In July 2011, OPCo filed its 2010 SEET filing with the PUCO based upon the approach in the PUCO's 2009 order. In October 2013, the PUCO issued an order on the 2010 SEET filing. As a result, the PUCO ordered a $7 million refund of pretax earnings to customers. OPCo is required to file its 2011 SEET filing with the PUCO on a separate CSPCo and OPCo company basis. Management does not currently believe that there were significantly excessive earnings in 2011 for either CSPCo or OPCo or in 2012 for OPCo. Additionally, management does not currently believe that there will be significantly excessive earnings in 2013 for OPCo. Depending on the rulings in these proceedings, it could reduce future net income and cash flows and impact financial condition. See the "Ohio Electric Security Plan Filing" section of Note 3.

Turk Plant

SWEPCo constructed the Turk Plant, a new base load 600 MW pulverized coal ultra-supercritical generating unit in Arkansas, which was placed into service in December 2012. SWEPCo owns 73% (440 MW) of the Turk Plant and operates the facility. As of September 30, 2013, SWEPCo's share of incurred construction expenditures for the Turk Plant was approximately $1.8 billion, including AFUDC and capitalized interest of $328 million and related transmission costs of $118 million. As of September 30, 2013, a provision of $173 million has been recorded for costs incurred in excess of a Texas cost cap, resulting in total capitalized expenditures of $1.6 billion.

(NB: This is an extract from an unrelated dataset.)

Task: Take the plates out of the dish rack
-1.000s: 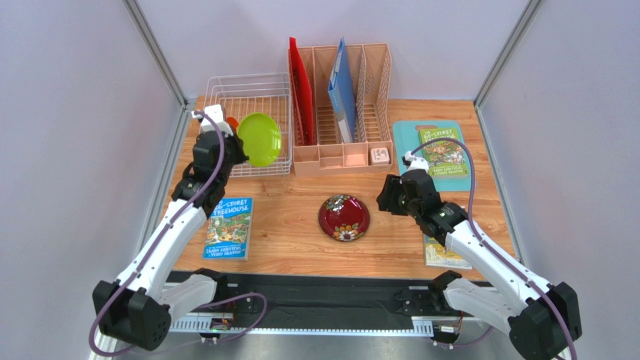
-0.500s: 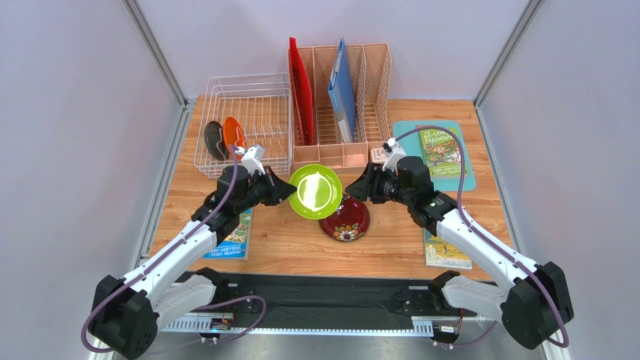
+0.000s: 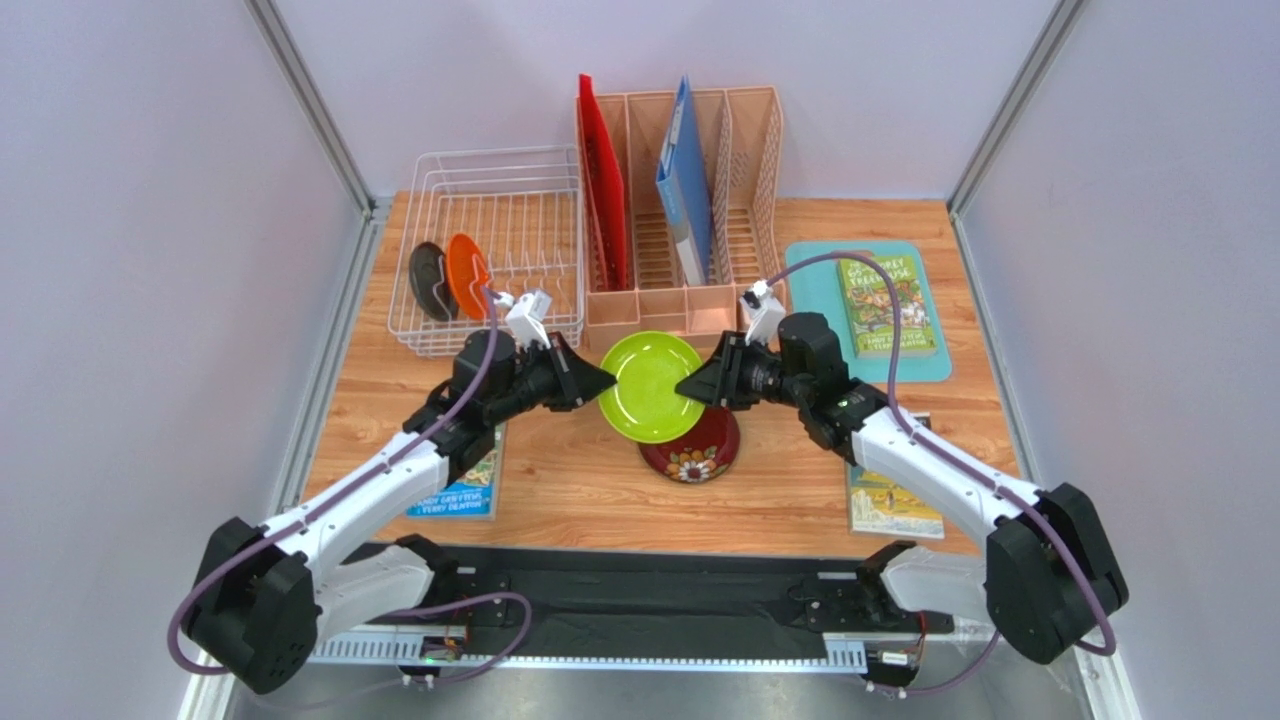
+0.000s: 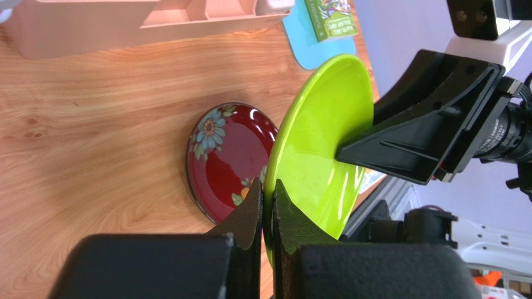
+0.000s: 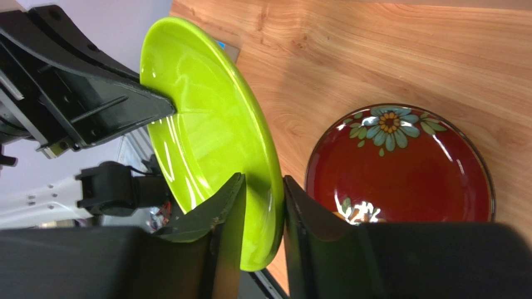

The APSC granted approval for SWEPCo to build the Turk Plant by issuing a Certificate of Environmental Compatibility and Public Need (CECPN) for the SWEPCo Arkansas jurisdictional share of the Turk Plant. In June 2010, in response to an Arkansas Supreme Court decision, the APSC issued an order which reversed and set aside the previously granted CECPN. The Arkansas portion of the Turk Plant output is currently not subject to cost-based rate recovery and is being sold into the wholesale market. If SWEPCo cannot recover all of its investment and expenses related to the Turk Plant, it could reduce future net income and cash flows and impact financial condition. See the "Turk Plant" section of Note 3.


2012 Texas Base Rate Case

In 2012, SWEPCo filed a request with the PUCT to increase annual base rates by $83 million based upon an 11.25% return on common equity to be effective January 2013. The requested base rate increase included a return on and of the Texas jurisdictional share of the Turk Plant generation investment as of December 2011, total Turk Plant related estimated transmission investment costs and associated operation and maintenance costs. In September 2012, an Administrative Law Judge (ALJ) issued an order that granted the establishment of SWEPCo's existing rates as temporary rates beginning in late January 2013, subject to true-up to the final PUCT-approved rates. In May 2013, the ALJ issued a proposal for decision recommending a rate increase but found SWEPCo imprudent for failing to cancel the Turk Plant in 2010.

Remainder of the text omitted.